### Activity
From the line with "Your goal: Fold" through the final line below, restate each line word for word and return nothing else.

### Data excerpt
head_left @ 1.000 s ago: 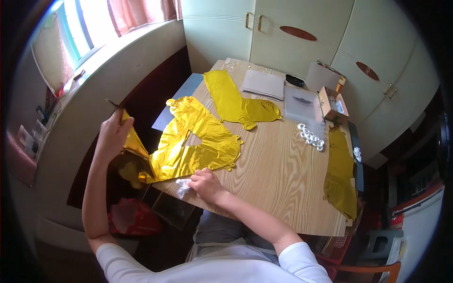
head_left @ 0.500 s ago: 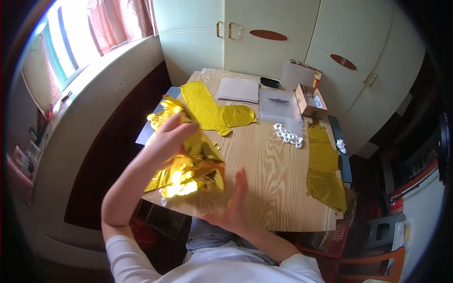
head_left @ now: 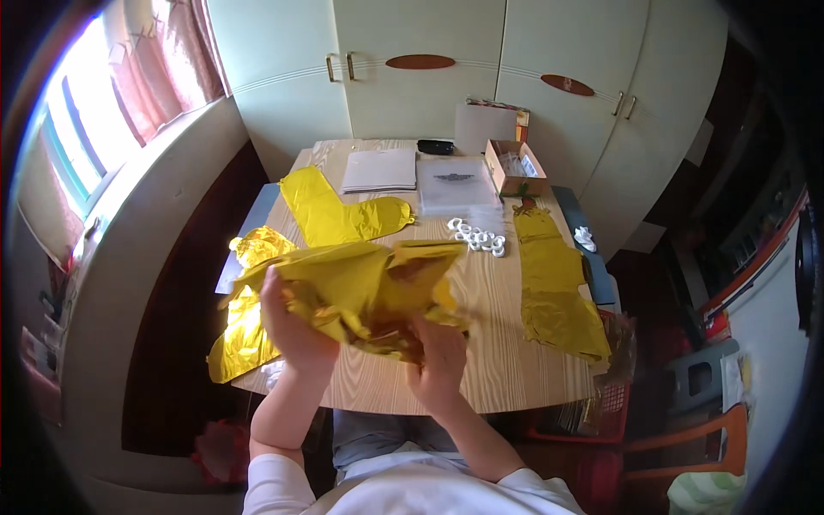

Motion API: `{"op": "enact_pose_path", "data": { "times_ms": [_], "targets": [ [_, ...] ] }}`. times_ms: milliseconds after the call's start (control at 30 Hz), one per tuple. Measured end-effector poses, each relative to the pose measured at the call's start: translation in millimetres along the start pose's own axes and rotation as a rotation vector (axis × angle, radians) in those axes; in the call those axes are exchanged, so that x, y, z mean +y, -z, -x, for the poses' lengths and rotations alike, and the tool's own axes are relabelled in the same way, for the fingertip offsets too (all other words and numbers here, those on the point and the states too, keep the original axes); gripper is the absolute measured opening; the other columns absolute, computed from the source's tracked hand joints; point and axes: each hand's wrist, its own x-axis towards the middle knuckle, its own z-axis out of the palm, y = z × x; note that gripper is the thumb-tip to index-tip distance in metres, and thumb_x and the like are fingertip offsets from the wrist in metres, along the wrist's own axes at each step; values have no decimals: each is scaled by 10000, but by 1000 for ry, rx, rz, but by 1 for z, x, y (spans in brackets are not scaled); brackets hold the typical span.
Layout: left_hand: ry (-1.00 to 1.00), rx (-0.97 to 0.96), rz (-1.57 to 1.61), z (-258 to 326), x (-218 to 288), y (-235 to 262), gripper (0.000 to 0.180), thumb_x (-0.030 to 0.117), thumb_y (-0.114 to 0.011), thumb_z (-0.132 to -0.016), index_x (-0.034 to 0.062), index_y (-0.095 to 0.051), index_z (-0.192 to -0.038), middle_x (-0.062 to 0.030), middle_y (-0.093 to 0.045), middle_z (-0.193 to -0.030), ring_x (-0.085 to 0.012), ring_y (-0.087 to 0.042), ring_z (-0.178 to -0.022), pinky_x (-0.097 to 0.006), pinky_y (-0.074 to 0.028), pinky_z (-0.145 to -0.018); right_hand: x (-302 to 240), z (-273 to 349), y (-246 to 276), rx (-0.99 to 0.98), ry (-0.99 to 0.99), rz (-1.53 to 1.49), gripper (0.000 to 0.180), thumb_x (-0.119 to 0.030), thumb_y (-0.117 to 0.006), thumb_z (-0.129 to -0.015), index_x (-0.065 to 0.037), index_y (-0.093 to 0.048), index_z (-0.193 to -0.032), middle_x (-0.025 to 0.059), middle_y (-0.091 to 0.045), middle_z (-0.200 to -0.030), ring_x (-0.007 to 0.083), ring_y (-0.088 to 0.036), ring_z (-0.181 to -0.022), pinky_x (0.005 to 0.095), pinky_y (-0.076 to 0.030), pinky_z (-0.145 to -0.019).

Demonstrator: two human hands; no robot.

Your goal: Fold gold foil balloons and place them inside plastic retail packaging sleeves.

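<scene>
A flat, deflated gold foil balloon [head_left: 352, 283] is stretched between both my hands above the near part of the table. My left hand [head_left: 300, 335] grips its left part, thumb up against the foil. At the lower right edge, my right hand [head_left: 439, 365] has its fingers closed on the foil. Beyond it lies another flat gold balloon [head_left: 326, 209] with a bent shape. More shiny gold foil [head_left: 245, 330] rests on the table's left side, partly covered by the held one. A long flat gold balloon [head_left: 558, 287] lies along the right side.
White rings [head_left: 477, 237] lie in a cluster mid-table. Behind them are a clear plastic bag [head_left: 461, 190], a stack of pale sheets [head_left: 379, 172], a black case [head_left: 435, 147] and an open box [head_left: 515, 176]. A wooden chair [head_left: 730, 442] stands at right.
My right hand was free with fingers spread and now grips the foil. The balloon has moved right from the left side and is spread out sideways. My view has shifted rightward.
</scene>
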Motion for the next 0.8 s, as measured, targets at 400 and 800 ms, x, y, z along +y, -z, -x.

### Solved exercise
Your goal: Fold gold foil balloons and place them inside plastic retail packaging sleeves.

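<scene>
A flat, deflated gold foil balloon [head_left: 352, 283] is stretched between both my hands above the near part of the table. My left hand [head_left: 300, 335] grips its left part, thumb up against the foil. At the lower right edge, my right hand [head_left: 439, 365] has its fingers closed on the foil. Beyond it lies another flat gold balloon [head_left: 326, 209] with a bent shape. More shiny gold foil [head_left: 245, 330] rests on the table's left side, partly covered by the held one. A long flat gold balloon [head_left: 558, 287] lies along the right side.
White rings [head_left: 477, 237] lie in a cluster mid-table. Behind them are a clear plastic bag [head_left: 461, 190], a stack of pale sheets [head_left: 379, 172], a black case [head_left: 435, 147] and an open box [head_left: 515, 176]. A wooden chair [head_left: 730, 442] stands at right.
My right hand was free with fingers spread and now grips the foil. The balloon has moved right from the left side and is spread out sideways. My view has shifted rightward.
</scene>
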Motion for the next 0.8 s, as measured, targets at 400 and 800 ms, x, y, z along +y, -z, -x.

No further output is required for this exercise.